Exercise description: Output the data below in full, byte for byte. Nothing may differ.
(Provided data begins)
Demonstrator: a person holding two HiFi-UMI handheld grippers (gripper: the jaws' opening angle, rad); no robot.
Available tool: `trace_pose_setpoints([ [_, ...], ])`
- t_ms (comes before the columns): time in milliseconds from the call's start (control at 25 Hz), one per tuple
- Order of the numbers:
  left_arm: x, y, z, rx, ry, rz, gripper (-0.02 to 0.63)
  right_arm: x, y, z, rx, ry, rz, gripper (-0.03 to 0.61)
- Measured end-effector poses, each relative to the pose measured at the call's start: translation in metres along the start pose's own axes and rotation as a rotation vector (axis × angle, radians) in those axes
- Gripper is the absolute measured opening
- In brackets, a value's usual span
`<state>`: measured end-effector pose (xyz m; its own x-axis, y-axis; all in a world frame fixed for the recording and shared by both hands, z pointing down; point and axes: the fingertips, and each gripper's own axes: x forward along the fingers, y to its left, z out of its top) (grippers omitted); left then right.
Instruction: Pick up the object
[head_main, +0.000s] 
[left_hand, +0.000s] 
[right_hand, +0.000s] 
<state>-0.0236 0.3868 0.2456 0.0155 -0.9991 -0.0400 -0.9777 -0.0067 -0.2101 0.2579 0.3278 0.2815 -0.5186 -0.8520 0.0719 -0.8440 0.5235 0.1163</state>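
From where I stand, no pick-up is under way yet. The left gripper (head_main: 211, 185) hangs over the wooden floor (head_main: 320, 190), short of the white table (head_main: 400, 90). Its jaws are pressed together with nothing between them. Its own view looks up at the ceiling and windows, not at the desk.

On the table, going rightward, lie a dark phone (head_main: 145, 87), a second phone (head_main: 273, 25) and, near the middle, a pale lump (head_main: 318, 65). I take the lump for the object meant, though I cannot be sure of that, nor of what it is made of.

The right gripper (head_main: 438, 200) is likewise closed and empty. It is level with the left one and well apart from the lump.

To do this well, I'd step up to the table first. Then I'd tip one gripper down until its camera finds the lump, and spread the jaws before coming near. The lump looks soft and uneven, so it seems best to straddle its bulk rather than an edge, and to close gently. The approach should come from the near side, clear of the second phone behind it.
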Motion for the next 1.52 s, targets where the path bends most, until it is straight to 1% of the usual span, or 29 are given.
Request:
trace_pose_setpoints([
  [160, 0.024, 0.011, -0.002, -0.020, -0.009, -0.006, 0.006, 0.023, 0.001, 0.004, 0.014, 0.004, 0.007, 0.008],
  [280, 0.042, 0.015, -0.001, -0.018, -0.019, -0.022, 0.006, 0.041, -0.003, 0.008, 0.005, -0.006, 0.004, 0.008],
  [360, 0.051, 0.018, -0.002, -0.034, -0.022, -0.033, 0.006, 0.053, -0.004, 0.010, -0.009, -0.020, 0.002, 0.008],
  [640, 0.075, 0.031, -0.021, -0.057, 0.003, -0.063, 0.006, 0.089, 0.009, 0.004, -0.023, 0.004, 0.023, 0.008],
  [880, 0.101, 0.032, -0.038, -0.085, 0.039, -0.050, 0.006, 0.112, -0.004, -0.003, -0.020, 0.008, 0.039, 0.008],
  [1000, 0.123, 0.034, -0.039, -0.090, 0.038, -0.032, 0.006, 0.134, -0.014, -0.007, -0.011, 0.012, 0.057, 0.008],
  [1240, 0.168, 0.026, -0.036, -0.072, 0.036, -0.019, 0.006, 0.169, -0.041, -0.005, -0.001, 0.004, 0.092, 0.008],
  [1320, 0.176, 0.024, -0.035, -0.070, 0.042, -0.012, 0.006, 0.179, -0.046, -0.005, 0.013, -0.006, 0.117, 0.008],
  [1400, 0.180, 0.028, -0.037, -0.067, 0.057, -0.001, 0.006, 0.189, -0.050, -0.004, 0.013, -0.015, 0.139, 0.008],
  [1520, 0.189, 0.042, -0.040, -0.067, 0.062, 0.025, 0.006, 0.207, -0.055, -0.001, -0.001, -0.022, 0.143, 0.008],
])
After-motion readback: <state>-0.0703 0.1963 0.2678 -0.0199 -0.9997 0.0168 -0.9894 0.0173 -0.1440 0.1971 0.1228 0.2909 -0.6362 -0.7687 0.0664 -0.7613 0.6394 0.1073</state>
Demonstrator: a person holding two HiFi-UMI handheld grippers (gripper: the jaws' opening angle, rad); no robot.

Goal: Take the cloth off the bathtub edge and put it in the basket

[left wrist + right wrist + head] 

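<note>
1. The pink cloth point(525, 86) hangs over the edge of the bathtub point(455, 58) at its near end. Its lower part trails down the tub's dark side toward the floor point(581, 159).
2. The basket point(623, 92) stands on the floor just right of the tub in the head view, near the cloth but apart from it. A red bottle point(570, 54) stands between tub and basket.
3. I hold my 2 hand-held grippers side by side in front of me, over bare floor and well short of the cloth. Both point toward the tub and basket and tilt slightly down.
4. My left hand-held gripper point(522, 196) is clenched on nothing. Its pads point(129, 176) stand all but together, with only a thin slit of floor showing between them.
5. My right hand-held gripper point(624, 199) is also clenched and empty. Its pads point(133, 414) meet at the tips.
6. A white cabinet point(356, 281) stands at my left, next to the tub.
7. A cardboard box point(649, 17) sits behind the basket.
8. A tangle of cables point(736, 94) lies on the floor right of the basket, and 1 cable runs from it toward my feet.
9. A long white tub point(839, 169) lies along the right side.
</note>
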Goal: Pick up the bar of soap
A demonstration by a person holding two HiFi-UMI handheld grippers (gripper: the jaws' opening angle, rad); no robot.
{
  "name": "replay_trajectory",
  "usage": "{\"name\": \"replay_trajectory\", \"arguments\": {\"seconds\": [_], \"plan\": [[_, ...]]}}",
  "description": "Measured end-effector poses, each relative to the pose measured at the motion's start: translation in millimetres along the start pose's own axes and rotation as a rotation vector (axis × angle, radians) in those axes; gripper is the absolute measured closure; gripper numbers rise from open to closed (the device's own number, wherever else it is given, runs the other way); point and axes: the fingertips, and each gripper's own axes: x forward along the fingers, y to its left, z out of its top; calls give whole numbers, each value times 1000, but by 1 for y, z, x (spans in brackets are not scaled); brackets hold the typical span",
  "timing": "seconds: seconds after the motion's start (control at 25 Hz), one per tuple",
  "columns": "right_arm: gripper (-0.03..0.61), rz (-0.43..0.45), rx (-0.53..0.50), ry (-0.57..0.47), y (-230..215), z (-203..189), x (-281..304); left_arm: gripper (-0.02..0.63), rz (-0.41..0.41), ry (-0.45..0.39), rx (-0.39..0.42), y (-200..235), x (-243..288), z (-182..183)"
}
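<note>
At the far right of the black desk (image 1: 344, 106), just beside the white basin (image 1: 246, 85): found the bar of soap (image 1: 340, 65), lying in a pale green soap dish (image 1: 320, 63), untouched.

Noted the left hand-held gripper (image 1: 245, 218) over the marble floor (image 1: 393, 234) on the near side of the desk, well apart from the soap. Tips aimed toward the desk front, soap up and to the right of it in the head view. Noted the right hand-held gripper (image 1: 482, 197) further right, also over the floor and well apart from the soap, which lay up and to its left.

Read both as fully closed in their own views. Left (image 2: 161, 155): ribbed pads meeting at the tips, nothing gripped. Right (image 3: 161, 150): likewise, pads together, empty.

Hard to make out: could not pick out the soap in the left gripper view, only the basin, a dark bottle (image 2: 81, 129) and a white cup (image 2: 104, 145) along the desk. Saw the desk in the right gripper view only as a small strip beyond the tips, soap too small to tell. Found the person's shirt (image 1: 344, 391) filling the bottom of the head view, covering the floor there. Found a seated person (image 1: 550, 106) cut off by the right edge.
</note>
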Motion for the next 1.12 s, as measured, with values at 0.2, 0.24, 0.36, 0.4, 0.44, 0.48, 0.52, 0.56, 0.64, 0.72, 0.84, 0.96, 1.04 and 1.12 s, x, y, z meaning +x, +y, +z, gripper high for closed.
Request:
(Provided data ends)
Answer box:
Demonstrator: a person holding two HiFi-UMI handheld grippers (gripper: the jaws' opening angle, rad); no robot.
Available tool: `trace_pose_setpoints([ [_, ...], ])`
- t_ms (comes before the columns): time in milliseconds from the call's start (control at 25 Hz), one per tuple
- Order of the numbers:
  left_arm: x, y, z, rx, ry, rz, gripper (-0.02 to 0.63)
  right_arm: x, y, z, rx, ry, rz, gripper (-0.03 to 0.61)
- Measured end-effector poses, each relative to the pose measured at the call's start: translation in metres along the start pose's own axes and rotation as a rotation vector (axis × angle, radians) in those axes
- Gripper is the absolute measured opening
- In brackets, a value's usual span
`<state>`: measured end-effector pose (xyz m; its own x-axis, y-axis; all in a world frame fixed for the recording and shared by both hands, z pointing down; point and axes: the fingertips, and each gripper's own axes: x forward along the fingers, y to its left, z out of its top) (grippers omitted); left then right.
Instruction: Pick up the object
[head_main, +0.000s] 
[left_hand, +0.000s] 
[right_hand, +0.000s] 
<state>-0.0236 0.3868 0.2456 0.0155 -0.9991 -0.0400 -0.9777 -0.0067 -0.2101 0.2579 0.3278 0.2815 -0.5186 -0.8520 0.0719 -0.8440 0.5235 0.1163</state>
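From where I stand, no pick-up is under way yet. The left gripper (head_main: 211, 185) hangs over the wooden floor (head_main: 320, 190), short of the white table (head_main: 400, 90). Its jaws are pressed together with nothing between them. Its own view looks up at the ceiling and windows, not at the desk.

On the table, going rightward, lie a dark phone (head_main: 145, 87), a second phone (head_main: 273, 25) and, near the middle, a pale lump (head_main: 318, 65). I take the lump for the object meant, though I cannot be sure of that, nor of what it is made of.

The right gripper (head_main: 438, 200) is likewise closed and empty. It is level with the left one and well apart from the lump.

To do this well, I'd step up to the table first. Then I'd tip one gripper down until its camera finds the lump, and spread the jaws before coming near. The lump looks soft and uneven, so it seems best to straddle its bulk rather than an edge, and to close gently. The approach should come from the near side, clear of the second phone behind it.
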Motion for the next 1.52 s, targets where the path bends most, until it is straight to 1% of the usual span, or 29 are given.
Request:
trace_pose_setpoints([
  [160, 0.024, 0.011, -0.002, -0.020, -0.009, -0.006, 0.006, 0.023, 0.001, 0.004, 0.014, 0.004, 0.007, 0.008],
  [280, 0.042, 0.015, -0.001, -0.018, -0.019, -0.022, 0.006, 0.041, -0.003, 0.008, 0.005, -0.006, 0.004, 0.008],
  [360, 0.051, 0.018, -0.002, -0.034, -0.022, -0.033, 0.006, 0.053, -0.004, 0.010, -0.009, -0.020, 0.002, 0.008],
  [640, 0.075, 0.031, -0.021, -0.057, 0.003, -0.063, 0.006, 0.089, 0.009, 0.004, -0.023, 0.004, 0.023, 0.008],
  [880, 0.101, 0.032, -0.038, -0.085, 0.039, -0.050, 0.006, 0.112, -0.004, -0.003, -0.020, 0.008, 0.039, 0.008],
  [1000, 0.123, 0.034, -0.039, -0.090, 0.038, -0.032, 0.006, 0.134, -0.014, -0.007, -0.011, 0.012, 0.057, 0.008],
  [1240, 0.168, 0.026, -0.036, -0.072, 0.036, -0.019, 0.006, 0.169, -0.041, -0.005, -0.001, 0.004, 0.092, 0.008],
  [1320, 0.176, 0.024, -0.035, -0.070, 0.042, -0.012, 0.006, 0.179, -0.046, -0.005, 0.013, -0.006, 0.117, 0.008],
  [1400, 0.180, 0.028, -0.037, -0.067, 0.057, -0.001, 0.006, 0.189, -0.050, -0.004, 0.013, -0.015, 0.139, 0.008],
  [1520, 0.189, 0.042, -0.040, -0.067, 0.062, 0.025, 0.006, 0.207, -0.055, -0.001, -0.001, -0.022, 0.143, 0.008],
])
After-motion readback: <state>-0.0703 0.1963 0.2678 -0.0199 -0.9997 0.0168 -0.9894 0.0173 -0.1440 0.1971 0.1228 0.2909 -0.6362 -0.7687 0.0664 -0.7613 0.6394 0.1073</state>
Demonstrator: a person holding two HiFi-UMI handheld grippers (gripper: the jaws' opening angle, rad); no robot.

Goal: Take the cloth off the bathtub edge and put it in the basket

[left wrist + right wrist + head] 

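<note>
1. The pink cloth point(525, 86) hangs over the edge of the bathtub point(455, 58) at its near end. Its lower part trails down the tub's dark side toward the floor point(581, 159).
2. The basket point(623, 92) stands on the floor just right of the tub in the head view, near the cloth but apart from it. A red bottle point(570, 54) stands between tub and basket.
3. I hold my 2 hand-held grippers side by side in front of me, over bare floor and well short of the cloth. Both point toward the tub and basket and tilt slightly down.
4. My left hand-held gripper point(522, 196) is clenched on nothing. Its pads point(129, 176) stand all but together, with only a thin slit of floor showing between them.
5. My right hand-held gripper point(624, 199) is also clenched and empty. Its pads point(133, 414) meet at the tips.
6. A white cabinet point(356, 281) stands at my left, next to the tub.
7. A cardboard box point(649, 17) sits behind the basket.
8. A tangle of cables point(736, 94) lies on the floor right of the basket, and 1 cable runs from it toward my feet.
9. A long white tub point(839, 169) lies along the right side.
</note>
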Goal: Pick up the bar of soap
A demonstration by a person holding two HiFi-UMI handheld grippers (gripper: the jaws' opening angle, rad); no robot.
{
  "name": "replay_trajectory",
  "usage": "{\"name\": \"replay_trajectory\", \"arguments\": {\"seconds\": [_], \"plan\": [[_, ...]]}}",
  "description": "Measured end-effector poses, each relative to the pose measured at the motion's start: translation in millimetres along the start pose's own axes and rotation as a rotation vector (axis × angle, radians) in those axes; gripper is the absolute measured closure; gripper numbers rise from open to closed (the device's own number, wherever else it is given, runs the other way); point and axes: the fingertips, and each gripper's own axes: x forward along the fingers, y to its left, z out of its top; calls give whole numbers, each value times 1000, but by 1 for y, z, x (spans in brackets are not scaled); brackets hold the typical span",
  "timing": "seconds: seconds after the motion's start (control at 25 Hz), one per tuple",
  "columns": "right_arm: gripper (-0.03..0.61), rz (-0.43..0.45), rx (-0.53..0.50), ry (-0.57..0.47), y (-230..215), z (-203..189), x (-281..304); left_arm: gripper (-0.02..0.63), rz (-0.41..0.41), ry (-0.45..0.39), rx (-0.39..0.42), y (-200..235), x (-243..288), z (-182..183)"
}
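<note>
At the far right of the black desk (image 1: 344, 106), just beside the white basin (image 1: 246, 85): found the bar of soap (image 1: 340, 65), lying in a pale green soap dish (image 1: 320, 63), untouched.

Noted the left hand-held gripper (image 1: 245, 218) over the marble floor (image 1: 393, 234) on the near side of the desk, well apart from the soap. Tips aimed toward the desk front, soap up and to the right of it in the head view. Noted the right hand-held gripper (image 1: 482, 197) further right, also over the floor and well apart from the soap, which lay up and to its left.

Read both as fully closed in their own views. Left (image 2: 161, 155): ribbed pads meeting at the tips, nothing gripped. Right (image 3: 161, 150): likewise, pads together, empty.

Hard to make out: could not pick out the soap in the left gripper view, only the basin, a dark bottle (image 2: 81, 129) and a white cup (image 2: 104, 145) along the desk. Saw the desk in the right gripper view only as a small strip beyond the tips, soap too small to tell. Found the person's shirt (image 1: 344, 391) filling the bottom of the head view, covering the floor there. Found a seated person (image 1: 550, 106) cut off by the right edge.
</note>
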Motion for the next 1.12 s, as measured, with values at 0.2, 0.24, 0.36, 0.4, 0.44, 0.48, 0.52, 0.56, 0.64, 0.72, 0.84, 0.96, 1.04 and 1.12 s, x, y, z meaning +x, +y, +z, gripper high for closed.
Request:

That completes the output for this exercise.